### ASSIGNMENT
Every line holding the word "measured" should be copied from the material.

━━ SUPPLIED MATERIAL

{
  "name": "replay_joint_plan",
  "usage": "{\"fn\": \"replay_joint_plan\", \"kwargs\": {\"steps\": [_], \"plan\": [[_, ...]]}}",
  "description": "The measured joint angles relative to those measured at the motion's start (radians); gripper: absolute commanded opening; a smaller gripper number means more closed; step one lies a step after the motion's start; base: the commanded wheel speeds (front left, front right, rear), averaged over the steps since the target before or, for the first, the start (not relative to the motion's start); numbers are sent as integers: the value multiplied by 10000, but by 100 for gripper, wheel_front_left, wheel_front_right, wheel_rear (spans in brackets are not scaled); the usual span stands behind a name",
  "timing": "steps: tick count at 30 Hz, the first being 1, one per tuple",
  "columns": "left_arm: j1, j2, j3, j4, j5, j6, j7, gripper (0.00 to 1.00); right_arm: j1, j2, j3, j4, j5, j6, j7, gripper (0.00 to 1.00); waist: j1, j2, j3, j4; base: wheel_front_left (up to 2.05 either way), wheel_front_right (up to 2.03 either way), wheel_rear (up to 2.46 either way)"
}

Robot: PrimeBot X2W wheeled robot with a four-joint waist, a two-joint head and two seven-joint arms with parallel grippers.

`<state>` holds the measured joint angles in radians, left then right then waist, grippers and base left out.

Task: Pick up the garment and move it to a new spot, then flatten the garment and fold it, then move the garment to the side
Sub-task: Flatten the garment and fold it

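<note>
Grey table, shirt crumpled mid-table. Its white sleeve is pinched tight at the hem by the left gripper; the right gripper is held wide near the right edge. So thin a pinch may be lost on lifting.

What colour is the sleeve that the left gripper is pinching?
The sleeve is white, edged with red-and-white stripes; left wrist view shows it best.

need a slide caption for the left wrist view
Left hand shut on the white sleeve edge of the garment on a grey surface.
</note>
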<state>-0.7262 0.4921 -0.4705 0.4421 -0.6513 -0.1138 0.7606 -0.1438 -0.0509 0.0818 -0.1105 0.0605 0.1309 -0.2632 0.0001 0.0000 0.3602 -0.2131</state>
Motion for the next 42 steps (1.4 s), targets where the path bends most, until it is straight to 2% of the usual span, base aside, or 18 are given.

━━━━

### EXPECTED ANSWER
  "description": "The measured joint angles relative to those measured at the motion's start (radians); gripper: absolute commanded opening; a smaller gripper number means more closed; step one lies a step after the motion's start; base: the commanded wheel speeds (front left, front right, rear), averaged over the steps since the target before or, for the first, the start (not relative to the motion's start); numbers are sent as integers: the value multiplied by 10000, but by 100 for gripper, wheel_front_left, wheel_front_right, wheel_rear (spans in brackets are not scaled); the usual span stands behind a name",
`<state>` holds the measured joint angles in radians, left then right then waist, grippers and base left out.

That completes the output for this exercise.